▶ [Directions for this task]: Set down exactly the lines in the records below that run from the line with "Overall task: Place" to the line with "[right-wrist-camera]", inclusive, and nothing more.

▶ [Data for this exercise]:
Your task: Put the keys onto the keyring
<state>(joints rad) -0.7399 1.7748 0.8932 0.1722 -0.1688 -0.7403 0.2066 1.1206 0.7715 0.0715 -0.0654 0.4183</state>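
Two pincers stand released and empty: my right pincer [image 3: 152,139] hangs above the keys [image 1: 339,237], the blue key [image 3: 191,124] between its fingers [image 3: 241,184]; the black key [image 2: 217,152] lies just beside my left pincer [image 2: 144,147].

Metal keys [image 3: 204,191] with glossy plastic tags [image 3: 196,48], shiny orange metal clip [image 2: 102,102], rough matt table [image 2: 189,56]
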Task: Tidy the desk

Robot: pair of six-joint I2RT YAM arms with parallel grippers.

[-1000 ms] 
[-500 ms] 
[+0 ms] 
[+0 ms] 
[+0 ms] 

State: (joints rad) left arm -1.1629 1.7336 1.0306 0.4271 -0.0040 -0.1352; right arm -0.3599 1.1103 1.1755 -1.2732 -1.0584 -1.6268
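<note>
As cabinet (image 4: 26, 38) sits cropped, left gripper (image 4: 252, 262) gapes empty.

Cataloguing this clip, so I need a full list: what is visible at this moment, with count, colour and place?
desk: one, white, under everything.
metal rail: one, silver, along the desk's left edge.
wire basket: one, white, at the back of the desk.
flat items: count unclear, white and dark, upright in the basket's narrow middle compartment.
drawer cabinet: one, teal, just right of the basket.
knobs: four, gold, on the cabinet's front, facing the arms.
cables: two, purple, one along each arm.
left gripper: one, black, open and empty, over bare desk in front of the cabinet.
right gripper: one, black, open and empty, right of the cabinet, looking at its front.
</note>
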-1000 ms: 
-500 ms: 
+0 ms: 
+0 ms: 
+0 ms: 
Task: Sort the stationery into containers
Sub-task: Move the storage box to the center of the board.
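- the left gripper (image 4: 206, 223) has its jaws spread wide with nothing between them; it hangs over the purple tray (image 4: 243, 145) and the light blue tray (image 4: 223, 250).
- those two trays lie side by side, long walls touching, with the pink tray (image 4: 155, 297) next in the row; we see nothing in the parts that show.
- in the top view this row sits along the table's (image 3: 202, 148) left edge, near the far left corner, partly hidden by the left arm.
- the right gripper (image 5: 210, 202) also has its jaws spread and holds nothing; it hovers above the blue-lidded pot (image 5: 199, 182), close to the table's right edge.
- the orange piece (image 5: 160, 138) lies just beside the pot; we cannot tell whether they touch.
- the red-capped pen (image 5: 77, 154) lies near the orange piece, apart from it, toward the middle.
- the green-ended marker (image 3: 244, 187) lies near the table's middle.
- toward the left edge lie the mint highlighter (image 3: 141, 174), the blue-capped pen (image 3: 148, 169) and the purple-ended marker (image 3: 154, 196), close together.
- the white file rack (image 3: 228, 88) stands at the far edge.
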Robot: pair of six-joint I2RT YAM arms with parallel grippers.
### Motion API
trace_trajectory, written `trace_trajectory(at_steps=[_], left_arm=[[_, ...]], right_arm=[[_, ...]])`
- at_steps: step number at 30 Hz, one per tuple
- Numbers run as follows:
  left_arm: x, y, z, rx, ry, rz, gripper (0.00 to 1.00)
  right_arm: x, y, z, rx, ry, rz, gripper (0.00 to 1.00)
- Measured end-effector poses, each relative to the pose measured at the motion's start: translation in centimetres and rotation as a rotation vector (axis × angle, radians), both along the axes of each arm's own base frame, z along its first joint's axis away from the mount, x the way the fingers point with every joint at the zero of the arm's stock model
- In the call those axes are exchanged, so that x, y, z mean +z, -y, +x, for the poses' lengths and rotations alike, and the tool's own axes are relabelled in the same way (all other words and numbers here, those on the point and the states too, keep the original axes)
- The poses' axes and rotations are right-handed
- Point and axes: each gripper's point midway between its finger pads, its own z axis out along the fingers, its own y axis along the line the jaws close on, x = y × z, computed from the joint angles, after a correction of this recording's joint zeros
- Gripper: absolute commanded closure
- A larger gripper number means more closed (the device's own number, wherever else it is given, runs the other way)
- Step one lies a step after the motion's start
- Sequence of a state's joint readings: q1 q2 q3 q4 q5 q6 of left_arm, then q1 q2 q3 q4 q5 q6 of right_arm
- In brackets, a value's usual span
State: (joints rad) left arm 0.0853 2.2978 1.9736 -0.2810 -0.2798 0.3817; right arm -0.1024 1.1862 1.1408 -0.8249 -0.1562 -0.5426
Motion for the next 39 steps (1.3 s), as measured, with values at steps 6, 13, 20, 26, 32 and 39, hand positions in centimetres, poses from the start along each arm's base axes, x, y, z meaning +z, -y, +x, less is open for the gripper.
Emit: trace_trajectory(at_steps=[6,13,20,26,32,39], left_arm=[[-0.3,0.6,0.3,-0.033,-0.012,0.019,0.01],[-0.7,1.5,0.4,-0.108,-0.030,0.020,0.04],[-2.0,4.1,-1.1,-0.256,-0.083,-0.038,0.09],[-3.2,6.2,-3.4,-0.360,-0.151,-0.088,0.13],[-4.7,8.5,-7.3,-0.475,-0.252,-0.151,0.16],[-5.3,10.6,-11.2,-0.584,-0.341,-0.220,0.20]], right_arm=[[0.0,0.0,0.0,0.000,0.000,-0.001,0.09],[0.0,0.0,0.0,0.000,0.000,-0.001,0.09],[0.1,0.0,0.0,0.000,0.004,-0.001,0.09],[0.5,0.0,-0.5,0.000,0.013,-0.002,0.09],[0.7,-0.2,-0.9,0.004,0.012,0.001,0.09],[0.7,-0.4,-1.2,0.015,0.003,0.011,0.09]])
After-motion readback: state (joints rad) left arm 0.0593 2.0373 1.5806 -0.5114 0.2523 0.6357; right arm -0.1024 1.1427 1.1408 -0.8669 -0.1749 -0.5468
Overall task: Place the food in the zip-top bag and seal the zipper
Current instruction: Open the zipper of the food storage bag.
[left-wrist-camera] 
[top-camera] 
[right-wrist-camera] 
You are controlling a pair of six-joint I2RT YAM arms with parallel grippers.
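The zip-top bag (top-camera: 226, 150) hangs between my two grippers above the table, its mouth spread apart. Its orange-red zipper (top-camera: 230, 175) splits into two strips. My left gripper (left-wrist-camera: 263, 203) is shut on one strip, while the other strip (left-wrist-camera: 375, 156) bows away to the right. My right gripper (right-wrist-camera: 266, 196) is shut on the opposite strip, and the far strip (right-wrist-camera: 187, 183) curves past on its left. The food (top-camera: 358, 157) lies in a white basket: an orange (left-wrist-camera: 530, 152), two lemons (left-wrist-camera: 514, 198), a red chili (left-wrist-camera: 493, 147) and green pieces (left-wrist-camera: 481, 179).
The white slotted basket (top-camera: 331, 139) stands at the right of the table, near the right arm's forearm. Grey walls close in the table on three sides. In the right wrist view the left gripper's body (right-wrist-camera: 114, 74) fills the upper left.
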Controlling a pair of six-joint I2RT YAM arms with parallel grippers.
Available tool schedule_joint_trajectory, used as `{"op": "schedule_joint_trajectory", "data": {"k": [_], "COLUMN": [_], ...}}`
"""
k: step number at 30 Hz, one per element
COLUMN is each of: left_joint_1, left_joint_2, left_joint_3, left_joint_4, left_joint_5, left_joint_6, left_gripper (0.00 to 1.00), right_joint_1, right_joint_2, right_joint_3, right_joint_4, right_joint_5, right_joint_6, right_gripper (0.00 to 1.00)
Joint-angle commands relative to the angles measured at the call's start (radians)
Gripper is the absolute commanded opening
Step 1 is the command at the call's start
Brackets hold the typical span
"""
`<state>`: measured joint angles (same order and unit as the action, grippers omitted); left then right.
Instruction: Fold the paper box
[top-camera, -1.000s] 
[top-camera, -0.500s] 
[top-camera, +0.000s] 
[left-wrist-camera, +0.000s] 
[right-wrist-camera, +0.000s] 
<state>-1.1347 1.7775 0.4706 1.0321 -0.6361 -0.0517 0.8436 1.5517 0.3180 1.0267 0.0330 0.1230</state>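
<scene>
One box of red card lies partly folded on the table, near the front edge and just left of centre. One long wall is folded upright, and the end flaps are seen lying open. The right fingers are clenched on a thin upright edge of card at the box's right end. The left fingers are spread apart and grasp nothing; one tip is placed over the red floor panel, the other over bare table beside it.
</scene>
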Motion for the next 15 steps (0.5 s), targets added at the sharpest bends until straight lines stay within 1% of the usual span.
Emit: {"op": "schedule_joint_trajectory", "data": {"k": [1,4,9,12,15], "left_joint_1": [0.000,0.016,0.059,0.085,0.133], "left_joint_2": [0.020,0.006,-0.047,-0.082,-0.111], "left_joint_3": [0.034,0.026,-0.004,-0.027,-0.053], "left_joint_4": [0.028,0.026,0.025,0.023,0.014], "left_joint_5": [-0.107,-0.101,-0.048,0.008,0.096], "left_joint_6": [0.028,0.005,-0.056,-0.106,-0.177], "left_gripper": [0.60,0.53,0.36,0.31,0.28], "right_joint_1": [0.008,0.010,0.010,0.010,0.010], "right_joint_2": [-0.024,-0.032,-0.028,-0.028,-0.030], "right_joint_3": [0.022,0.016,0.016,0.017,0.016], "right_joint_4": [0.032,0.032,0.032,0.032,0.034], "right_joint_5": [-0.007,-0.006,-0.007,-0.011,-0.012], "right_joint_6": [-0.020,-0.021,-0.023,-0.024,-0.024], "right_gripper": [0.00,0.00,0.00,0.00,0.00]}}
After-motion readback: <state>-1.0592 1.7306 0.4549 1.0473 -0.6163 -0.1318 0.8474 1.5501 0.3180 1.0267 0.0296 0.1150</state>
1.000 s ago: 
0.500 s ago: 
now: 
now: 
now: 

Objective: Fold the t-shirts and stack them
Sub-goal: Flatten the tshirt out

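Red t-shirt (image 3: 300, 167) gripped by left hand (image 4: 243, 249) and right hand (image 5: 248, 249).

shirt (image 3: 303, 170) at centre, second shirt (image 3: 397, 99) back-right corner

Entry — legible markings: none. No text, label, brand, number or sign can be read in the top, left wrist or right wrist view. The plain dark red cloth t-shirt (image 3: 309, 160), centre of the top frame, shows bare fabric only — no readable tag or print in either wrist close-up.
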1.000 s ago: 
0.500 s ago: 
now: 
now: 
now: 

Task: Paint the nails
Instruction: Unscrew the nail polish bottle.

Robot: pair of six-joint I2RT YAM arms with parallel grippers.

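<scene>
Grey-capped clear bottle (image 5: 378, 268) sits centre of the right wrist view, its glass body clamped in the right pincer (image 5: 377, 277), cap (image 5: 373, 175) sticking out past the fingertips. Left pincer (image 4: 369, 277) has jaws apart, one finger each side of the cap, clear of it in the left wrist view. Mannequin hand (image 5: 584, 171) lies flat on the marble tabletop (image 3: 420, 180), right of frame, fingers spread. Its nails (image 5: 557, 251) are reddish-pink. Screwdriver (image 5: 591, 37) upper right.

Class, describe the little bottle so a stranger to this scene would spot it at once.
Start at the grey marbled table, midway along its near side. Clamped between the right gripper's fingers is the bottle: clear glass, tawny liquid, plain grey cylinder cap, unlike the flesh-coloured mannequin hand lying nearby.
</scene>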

▶ [Response]:
Overall task: Place the food in the zip-top bag and seal the zipper
Current instruction: Open the zipper of the food storage bag.
[left-wrist-camera] 
[top-camera] 
[right-wrist-camera] 

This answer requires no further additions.